Are you looking for a way to invest your money for retirement?
Or, are you looking to build a stream of passive income? An income that regularly rises to keep up with your ever-increasing living expenses?
What if that income was enough to make work optional? How would that change your life?
If you are seeking growth of your investments while also earning a stream of growing income, then look no further than dividend growth stocks.
Dividend growth stocks are the ultimate long term investment for retirement income for the following 3 reasons:

Reason #1 – Dividend Growers Offer Higher Returns Than Stocks That Pay No Dividends

Thousands of stocks pay cash dividends as way to distribute profits to shareholders. The best companies increase dividend payments year after year. Since 1921, these dividend growth stocks have contributed an excess return of 7.5% over stocks that paid no dividend at all. The real power driving this return premium is the increase in income each year as dividends are increased.

Over the 40-year period ending December 31, 2014, the average dividend paying stock generated a total return over 3.5 times more than stocks that did not pay dividends!

Reason #2 – Dividend Stocks Offer Higher Yields Than Bonds

Investors searching for income are forced to look beyond fixed income investments in today’s low interest rate world. Not long ago, an investor could invest in a 10-year US Treasury bond and get a decent income with little risk.

The chart below shows that the interest rate on an investment in a 10-year Treasury has dropped from a high of 15.84% in 1981 to just 1.60% on September 30, 2016.

If you look at this rate after inflation (which is currently 2.3%), you are left with a negative yield of -0.7%. In other words, if you are investing in 10-year Treasuries today, you are losing money after you factor in inflation!

10 year treasury bond rate yield chart

So, what’s a conservative investor to do?!

Well, the first thing you have to ask yourself is: “what is the real risk with my investments?”
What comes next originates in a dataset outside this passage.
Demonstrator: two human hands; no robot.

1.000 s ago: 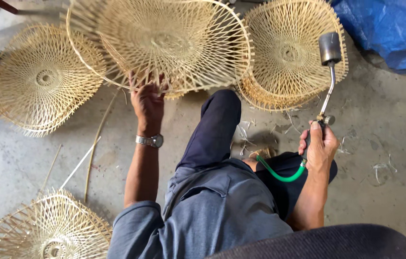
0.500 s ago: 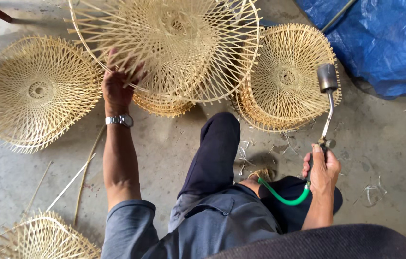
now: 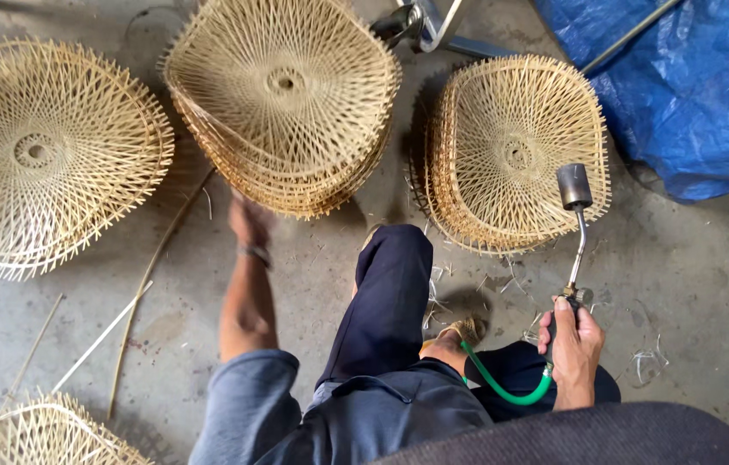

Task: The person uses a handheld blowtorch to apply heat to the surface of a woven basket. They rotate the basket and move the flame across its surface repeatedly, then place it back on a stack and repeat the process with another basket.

If you are investing with a time-frame of 10 years or more, then it is my belief that inflation will be a real threat to your portfolio.

So, if we assume you’d like to live on a nice, round number of $100,000, this chart shows you the future income you will need to maintain your lifestyle. After 30 years, and an inflation rate of 3%, you will need nearly 2.5 times the income you started with!

As you can see, a fixed income portfolio won’t take you very far with today’s low interest rates. Most investors will need to follow a plan that will grow their income throughout retirement.

Today’s retirees will need to invest differently than the retirees of the 80s and 90s. Back then, a retiree could build a laddered bond portfolio and enjoy yields of 5% or more. Today, it is tough to build a bond portfolio that will exceed inflation.

That doesn’t mean that bonds don’t have a role in your portfolio. Bonds will still act as a great diversifier and help minimize, or cushion, the possible downside volatility you will see in your stocks. But, don’t expect to see high income or growth from your bonds.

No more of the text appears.